**What the task requires:**
Using the data below, show every line where the word "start" occurs.
■ ■ ■ ■ ■
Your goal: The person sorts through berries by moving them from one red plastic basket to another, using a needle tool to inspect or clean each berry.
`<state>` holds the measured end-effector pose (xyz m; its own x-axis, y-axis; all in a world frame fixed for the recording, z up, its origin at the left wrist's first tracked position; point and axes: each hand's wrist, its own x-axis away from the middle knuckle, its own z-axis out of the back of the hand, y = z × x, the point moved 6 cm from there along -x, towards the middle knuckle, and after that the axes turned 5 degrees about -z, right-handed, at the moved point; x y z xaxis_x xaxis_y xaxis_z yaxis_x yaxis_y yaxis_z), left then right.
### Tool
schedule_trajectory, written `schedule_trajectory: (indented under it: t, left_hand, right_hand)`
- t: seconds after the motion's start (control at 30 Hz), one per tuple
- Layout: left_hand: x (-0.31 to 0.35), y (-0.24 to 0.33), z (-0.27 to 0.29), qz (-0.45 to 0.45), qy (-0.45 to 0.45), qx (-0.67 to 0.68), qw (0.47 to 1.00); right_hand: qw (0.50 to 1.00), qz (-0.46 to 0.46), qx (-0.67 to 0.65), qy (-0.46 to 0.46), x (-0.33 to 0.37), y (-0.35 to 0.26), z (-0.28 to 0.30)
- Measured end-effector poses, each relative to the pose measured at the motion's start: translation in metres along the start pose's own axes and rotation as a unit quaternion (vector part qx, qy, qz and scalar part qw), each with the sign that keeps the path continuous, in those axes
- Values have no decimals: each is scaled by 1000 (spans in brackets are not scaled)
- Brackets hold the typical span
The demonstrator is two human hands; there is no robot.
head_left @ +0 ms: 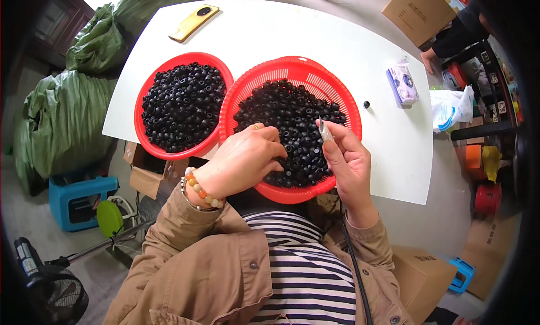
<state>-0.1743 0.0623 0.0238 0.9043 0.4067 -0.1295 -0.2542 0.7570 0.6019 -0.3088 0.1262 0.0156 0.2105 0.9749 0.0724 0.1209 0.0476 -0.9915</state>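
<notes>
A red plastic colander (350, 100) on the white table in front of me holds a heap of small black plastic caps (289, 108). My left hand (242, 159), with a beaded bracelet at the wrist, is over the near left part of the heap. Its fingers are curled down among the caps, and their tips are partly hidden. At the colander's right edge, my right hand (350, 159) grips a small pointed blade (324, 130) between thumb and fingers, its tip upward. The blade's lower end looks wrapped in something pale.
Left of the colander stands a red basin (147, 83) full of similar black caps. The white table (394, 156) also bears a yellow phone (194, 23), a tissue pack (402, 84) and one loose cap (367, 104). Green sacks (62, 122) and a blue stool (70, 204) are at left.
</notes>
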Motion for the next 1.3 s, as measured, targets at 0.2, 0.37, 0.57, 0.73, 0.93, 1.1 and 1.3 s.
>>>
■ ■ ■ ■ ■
**Answer section:**
- t: seconds after the motion's start (control at 30 Hz), one per tuple
- Measured end-effector poses, each relative to the pose measured at the motion's start: translation in metres along the start pose's own axes and rotation as a unit quaternion (vector part qx, qy, qz and scalar part qw), each with the sign that keeps the path continuous, in those axes

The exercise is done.